• _EXERCISE GOAL_: The answer must consist only of the lines from the line with "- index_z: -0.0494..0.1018" to the line with "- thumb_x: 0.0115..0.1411", both included, exactly as they stand below.

SOURCE MATERIAL section start

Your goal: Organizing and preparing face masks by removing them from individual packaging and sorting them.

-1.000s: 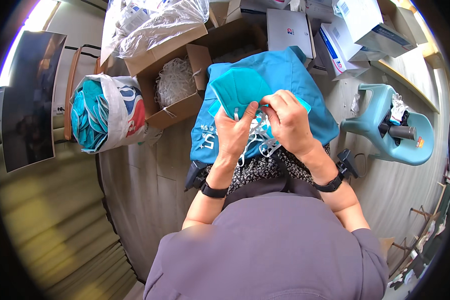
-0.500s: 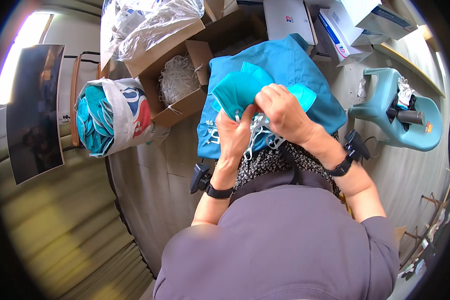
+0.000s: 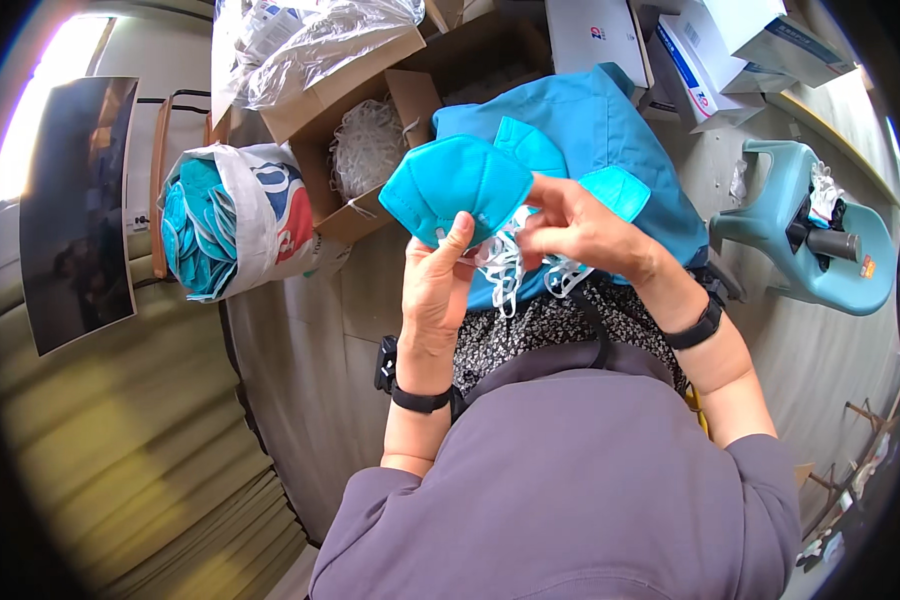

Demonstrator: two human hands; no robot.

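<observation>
In my left hand (image 3: 438, 275) is a teal folded face mask (image 3: 455, 185), its lower edge pinched with the thumb in front. My right hand (image 3: 595, 232) is beside the mask's right edge, fingers curled over the white ear loops (image 3: 505, 262); what it grips is hidden. Two more teal pieces lie behind on my lap: a mask (image 3: 530, 148) partly covered by the held one, and another mask (image 3: 618, 192) beyond my right hand. Under them spreads a blue cloth (image 3: 610, 120). White loops dangle below my hands.
At left, a white bag (image 3: 270, 240) bulges with teal masks (image 3: 198, 230). Ahead of it, a cardboard box (image 3: 345, 222) holds a tangle of white straps (image 3: 365, 150). A light blue stool (image 3: 825, 285) with gloves and a dark cylinder stands right. White boxes (image 3: 715, 85) are stacked at far right.
My left hand has raised the mask up and left, turning its broad face into view. My right hand has moved slightly right, away from the left thumb.
</observation>
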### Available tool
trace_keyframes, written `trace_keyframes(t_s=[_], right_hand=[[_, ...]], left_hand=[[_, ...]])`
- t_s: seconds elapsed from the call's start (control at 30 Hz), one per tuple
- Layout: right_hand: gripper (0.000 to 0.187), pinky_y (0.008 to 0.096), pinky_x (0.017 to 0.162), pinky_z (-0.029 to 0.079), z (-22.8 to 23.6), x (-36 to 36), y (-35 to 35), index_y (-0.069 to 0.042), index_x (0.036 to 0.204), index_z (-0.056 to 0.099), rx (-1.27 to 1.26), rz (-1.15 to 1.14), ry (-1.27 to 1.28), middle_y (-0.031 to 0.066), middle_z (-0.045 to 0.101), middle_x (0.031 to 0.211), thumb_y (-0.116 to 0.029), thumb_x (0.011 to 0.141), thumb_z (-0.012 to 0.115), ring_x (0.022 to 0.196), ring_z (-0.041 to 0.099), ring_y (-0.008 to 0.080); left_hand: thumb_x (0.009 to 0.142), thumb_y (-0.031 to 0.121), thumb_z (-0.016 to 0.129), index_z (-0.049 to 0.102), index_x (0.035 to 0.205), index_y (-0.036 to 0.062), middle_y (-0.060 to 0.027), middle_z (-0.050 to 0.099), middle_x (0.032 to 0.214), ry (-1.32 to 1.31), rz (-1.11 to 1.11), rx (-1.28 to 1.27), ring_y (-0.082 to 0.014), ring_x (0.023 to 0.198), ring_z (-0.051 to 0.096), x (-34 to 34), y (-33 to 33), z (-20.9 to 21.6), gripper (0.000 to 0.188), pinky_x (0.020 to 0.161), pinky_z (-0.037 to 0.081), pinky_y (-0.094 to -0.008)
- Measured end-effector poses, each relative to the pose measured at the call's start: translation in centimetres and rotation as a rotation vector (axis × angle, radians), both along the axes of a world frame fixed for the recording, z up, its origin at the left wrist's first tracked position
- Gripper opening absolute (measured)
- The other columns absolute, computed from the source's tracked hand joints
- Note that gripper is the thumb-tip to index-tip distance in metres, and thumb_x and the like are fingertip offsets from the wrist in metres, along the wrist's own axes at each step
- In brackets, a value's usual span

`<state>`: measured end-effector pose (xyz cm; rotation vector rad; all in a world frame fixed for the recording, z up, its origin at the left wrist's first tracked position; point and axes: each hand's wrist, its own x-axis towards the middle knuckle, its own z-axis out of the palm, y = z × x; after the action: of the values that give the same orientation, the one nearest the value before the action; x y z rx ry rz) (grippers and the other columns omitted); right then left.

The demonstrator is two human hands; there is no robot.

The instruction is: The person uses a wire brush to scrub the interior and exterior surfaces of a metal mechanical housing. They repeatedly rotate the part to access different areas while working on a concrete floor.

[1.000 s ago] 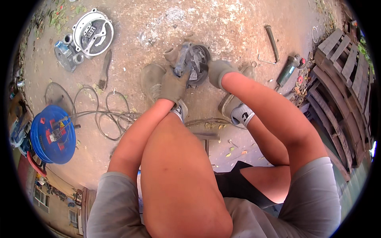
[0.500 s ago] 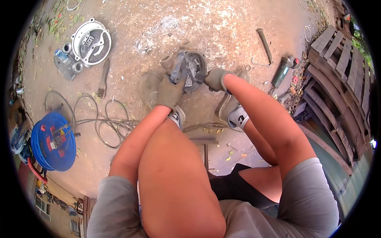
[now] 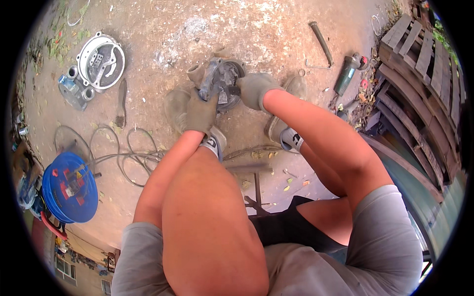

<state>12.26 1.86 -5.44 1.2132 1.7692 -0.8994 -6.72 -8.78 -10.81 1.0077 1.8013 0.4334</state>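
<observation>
On the ground between my shoes sits a round grey metal housing (image 3: 228, 73) with a pipe stub (image 3: 195, 74) on its left and a rough, dirty inside. My left hand (image 3: 199, 112), in a dull olive work glove, is closed on the housing's near left edge. My right hand (image 3: 258, 91), gloved alike, is closed at the right rim. From its fingers a short dark flat-bladed tool (image 3: 233, 91) reaches over the opening; its handle is hidden in the glove, and the exact kind is unclear.
At left lie a white-rimmed round cover (image 3: 101, 61), a blue-grey metal part (image 3: 72, 92), a brush (image 3: 121, 103), looped cable (image 3: 140, 153) and a blue disc-shaped reel (image 3: 70, 187). At right are a hammer (image 3: 321, 42), an angle grinder (image 3: 347, 74) and stacked wooden pallets (image 3: 419, 59).
My right hand has moved left and inward, carrying the flat-bladed tool farther over the housing's opening. My left hand keeps its hold. The whole view has shifted a little.
</observation>
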Motion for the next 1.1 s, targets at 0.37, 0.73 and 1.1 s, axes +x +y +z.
trace_keyframes(t_s=[0.37, 0.73, 1.1], right_hand=[[0.035, 0.0474, 0.101, 0.061, 1.7, -0.8, 1.1, -0.010, 0.125, 0.082, -0.063, -0.036, -0.069, 0.0163, 0.080, 0.128, -0.014, 0.094, 0.065, 0.120, 0.076, 0.0376], [0.031, 0.0497, 0.097, 0.064, -0.4, 0.3, 1.0, -0.010, 0.123, 0.084, -0.017, -0.051, -0.082, 0.0167, 0.081, 0.128, -0.013, 0.098, 0.067, 0.118, 0.079, 0.0377], [0.035, 0.0475, 0.102, 0.061, 0.6, -0.1, 0.3, -0.010, 0.125, 0.083, -0.128, -0.099, -0.098, 0.0173, 0.079, 0.130, -0.015, 0.097, 0.063, 0.123, 0.076, 0.0363]], left_hand=[[0.097, 0.044, 0.080, 0.065, 0.121, -0.0061, -0.0333, 0.076, 0.113, -0.034, 0.035, 0.006, -0.0515, 0.108, 0.073, 0.0, 0.3, -0.2, 0.058, 0.094, 0.056, -0.0537], [0.096, 0.042, 0.081, 0.065, 0.121, -0.0060, -0.0327, 0.077, 0.111, -0.057, 0.055, 0.035, -0.0512, 0.105, 0.074, 0.4, 0.7, 0.4, 0.057, 0.092, 0.057, -0.0524], [0.098, 0.044, 0.078, 0.063, 0.125, -0.0072, -0.0335, 0.076, 0.112, -0.072, 0.041, 0.031, -0.0521, 0.108, 0.073, 0.2, 0.0, -0.4, 0.060, 0.095, 0.055, -0.0538]])
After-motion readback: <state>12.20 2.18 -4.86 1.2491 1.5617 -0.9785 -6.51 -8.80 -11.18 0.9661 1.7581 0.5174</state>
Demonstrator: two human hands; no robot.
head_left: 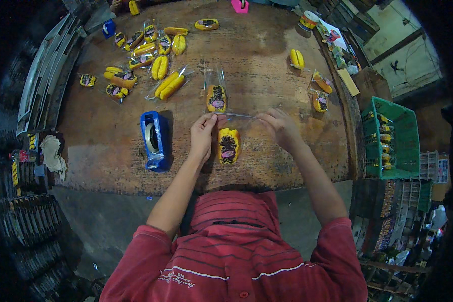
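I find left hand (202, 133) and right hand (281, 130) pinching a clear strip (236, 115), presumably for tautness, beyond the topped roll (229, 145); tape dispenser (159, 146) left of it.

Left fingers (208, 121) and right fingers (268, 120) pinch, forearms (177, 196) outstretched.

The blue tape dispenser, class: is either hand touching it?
No: the blue tape dispenser sits on the table, apart from the left hand and right hand.
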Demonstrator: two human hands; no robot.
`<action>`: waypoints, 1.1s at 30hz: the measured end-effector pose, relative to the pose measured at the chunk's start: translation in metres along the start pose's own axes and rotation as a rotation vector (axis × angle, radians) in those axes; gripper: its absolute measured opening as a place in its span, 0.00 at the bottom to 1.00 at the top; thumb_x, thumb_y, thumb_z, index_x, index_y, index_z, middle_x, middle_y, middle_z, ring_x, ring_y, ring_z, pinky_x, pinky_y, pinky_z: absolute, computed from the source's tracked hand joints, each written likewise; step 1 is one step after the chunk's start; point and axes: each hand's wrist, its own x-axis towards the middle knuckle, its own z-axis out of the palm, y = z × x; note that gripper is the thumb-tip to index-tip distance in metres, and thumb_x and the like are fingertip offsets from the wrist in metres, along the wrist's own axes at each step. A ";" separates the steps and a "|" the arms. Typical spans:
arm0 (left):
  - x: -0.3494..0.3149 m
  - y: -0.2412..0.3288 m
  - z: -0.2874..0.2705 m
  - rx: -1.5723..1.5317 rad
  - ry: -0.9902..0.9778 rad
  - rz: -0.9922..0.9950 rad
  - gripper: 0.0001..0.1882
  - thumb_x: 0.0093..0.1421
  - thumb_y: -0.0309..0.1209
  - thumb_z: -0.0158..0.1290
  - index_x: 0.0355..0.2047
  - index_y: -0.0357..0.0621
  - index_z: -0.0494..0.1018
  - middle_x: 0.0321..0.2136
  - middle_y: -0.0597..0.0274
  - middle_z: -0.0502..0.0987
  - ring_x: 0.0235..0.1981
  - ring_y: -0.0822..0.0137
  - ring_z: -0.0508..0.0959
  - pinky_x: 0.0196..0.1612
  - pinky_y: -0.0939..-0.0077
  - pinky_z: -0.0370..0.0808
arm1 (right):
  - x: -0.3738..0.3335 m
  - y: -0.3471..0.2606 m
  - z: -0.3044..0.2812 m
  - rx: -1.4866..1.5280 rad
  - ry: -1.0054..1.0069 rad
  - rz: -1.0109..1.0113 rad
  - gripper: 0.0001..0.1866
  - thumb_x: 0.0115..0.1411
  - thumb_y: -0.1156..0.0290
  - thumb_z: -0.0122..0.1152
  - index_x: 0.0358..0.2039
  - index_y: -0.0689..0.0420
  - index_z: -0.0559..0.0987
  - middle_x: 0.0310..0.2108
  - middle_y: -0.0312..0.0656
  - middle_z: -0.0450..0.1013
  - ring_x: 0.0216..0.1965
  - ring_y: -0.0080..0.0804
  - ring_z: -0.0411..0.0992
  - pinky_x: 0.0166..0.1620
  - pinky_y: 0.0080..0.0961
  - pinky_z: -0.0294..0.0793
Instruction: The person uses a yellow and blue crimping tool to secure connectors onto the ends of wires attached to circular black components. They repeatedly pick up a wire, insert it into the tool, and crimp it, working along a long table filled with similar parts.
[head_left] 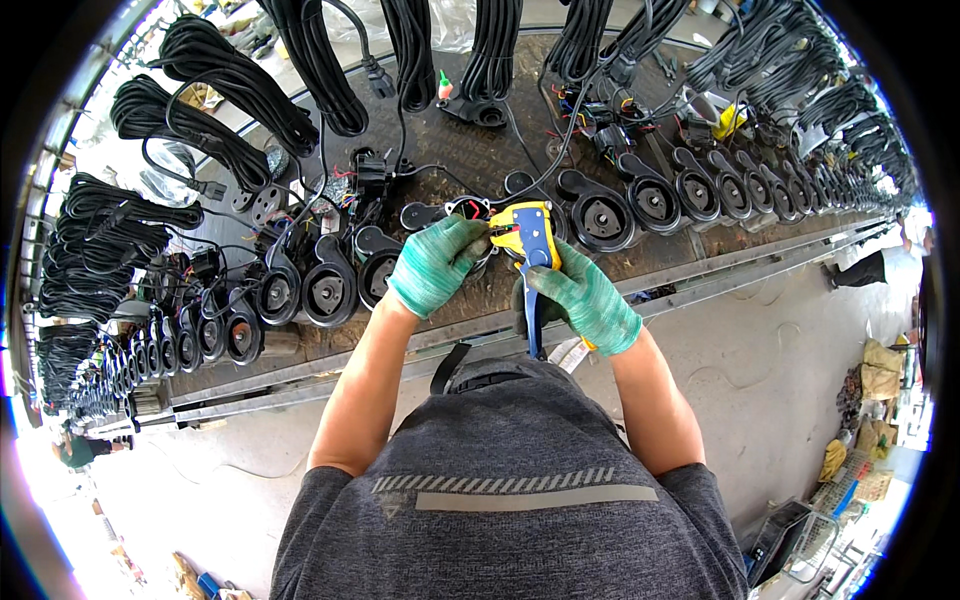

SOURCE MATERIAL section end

• _OUTPUT OF THE EXERCISE_:
  - index_z: -0.0494..0.1018
  - middle_x: 0.0321..0.2136
  - middle_y: -0.0597..0.0274
  - middle_z: -0.0502..0.0987
  - ring_x: 0.0235..0.1981
  - ring_y: -0.0822..0.0137
  - ring_z: -0.0508..0.0959
  - pinky_x: 0.0196..0.1612
  - pinky_y: -0.0939..-0.0077
  - pinky_z: -0.0370..0.0808
arm1 (right):
  - x: -0.3738..0.3335 m
  - y: -0.3471..0.2606 m
  - z: -0.3044..0.2812 m
  - rx: -1.4866..1.5280 rad
  - ry: -1.0054..1.0069 rad
  - rz: -1.0109..1.0113 rad
  - gripper: 0.0001..0.1866
  - thumb_x: 0.0115..0.1411

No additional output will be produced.